Requirement: Look through the data below and output, unchanged, every line from the one holding "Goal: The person" through the one holding "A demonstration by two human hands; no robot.", inclusive. Skip the pictures.

Start of Block

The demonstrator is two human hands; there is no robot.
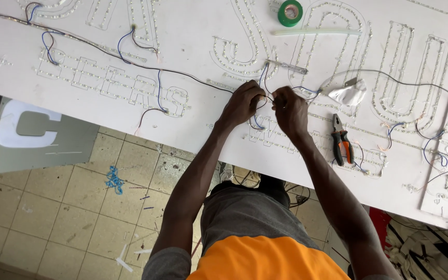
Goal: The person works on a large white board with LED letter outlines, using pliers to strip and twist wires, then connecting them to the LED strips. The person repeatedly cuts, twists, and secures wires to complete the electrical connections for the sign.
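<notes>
Both my hands meet over a large white sign board [193, 46] lined with rows of small lights forming letter shapes. My left hand [243, 103] pinches thin blue and black wires [262, 78] that run up to a small strip on the board. My right hand [289, 108] is closed on the same wire ends, its fingertips touching those of the left. More wires [307, 91] trail off to the right from between the hands.
Pliers with orange and black handles [341, 146] lie right of my right hand. A crumpled white scrap [349, 95], a green tape roll [290, 12] and a pale tube [317, 31] rest farther back. Tiled floor [79, 207] with scraps lies below the board's edge.
</notes>
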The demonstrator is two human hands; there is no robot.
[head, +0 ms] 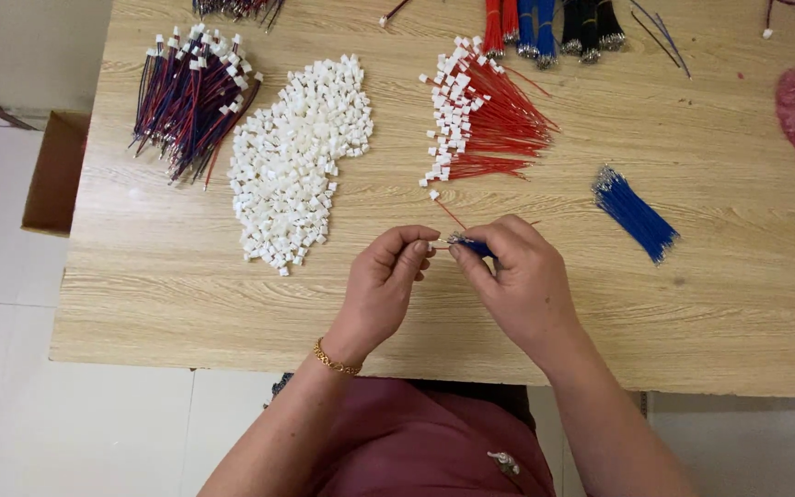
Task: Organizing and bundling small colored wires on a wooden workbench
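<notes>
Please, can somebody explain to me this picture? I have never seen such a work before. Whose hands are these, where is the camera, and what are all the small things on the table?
The single picture comes from a camera worn on a person's head, looking down at their own two bare hands over a light wooden table. The left hand and the right hand meet at the fingertips and pinch a short blue wire; a thin red wire runs up from them. On the table lie a heap of small white plastic connectors, a pile of red wires with white connectors fitted, a bundle of loose blue wires, and a bundle of mixed red and blue wires with connectors.
</notes>
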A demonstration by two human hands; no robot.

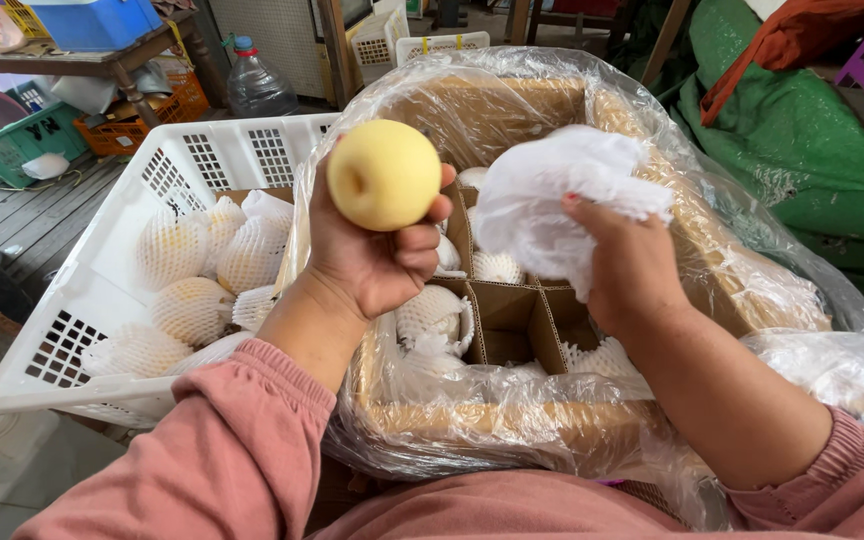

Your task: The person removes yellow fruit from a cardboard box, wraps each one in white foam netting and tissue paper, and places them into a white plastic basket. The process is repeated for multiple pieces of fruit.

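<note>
My left hand (pixel 367 255) holds a bare pale-yellow round fruit (pixel 384 174) up above a cardboard box (pixel 512 110). Beside it, my right hand (pixel 627 265) grips a crumpled white paper wrap (pixel 552 195) over the box's middle. The box is lined with clear plastic film (pixel 752 270) and split by cardboard dividers (pixel 512 305) into cells. Some cells hold fruits in white foam netting (pixel 430 312); the cell under my hands looks vacant.
A white slotted plastic crate (pixel 102 300) at the left holds several foam-netted fruits (pixel 192 310). Behind it are a plastic water bottle (pixel 255 85), orange and green crates (pixel 22 140) under a wooden table (pixel 72 62). Green tarp (pixel 802 130) lies at the right.
</note>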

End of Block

Answer to this task:
Goal: The person works on a large white board with LED letter outlines, using pliers to strip and twist wires, then connecting them to the LED strips. The person repeatedly cuts, twists, and secures wires to complete the electrical connections for the sign.
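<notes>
Both my hands meet over a large white sign board [193, 46] lined with rows of small lights forming letter shapes. My left hand [243, 103] pinches thin blue and black wires [262, 78] that run up to a small strip on the board. My right hand [289, 108] is closed on the same wire ends, its fingertips touching those of the left. More wires [307, 91] trail off to the right from between the hands.
Pliers with orange and black handles [341, 146] lie right of my right hand. A crumpled white scrap [349, 95], a green tape roll [290, 12] and a pale tube [317, 31] rest farther back. Tiled floor [79, 207] with scraps lies below the board's edge.
</notes>
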The demonstrator is two human hands; there is no robot.
[head, +0 ms] 
Task: Organizing and bundling small colored wires on a wooden workbench
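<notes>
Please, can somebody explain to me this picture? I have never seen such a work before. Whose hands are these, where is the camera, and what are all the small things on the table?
The single picture comes from a camera worn on a person's head, looking down at their own two bare hands over a light wooden table. The left hand and the right hand meet at the fingertips and pinch a short blue wire; a thin red wire runs up from them. On the table lie a heap of small white plastic connectors, a pile of red wires with white connectors fitted, a bundle of loose blue wires, and a bundle of mixed red and blue wires with connectors.
</notes>
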A demonstration by two human hands; no robot.

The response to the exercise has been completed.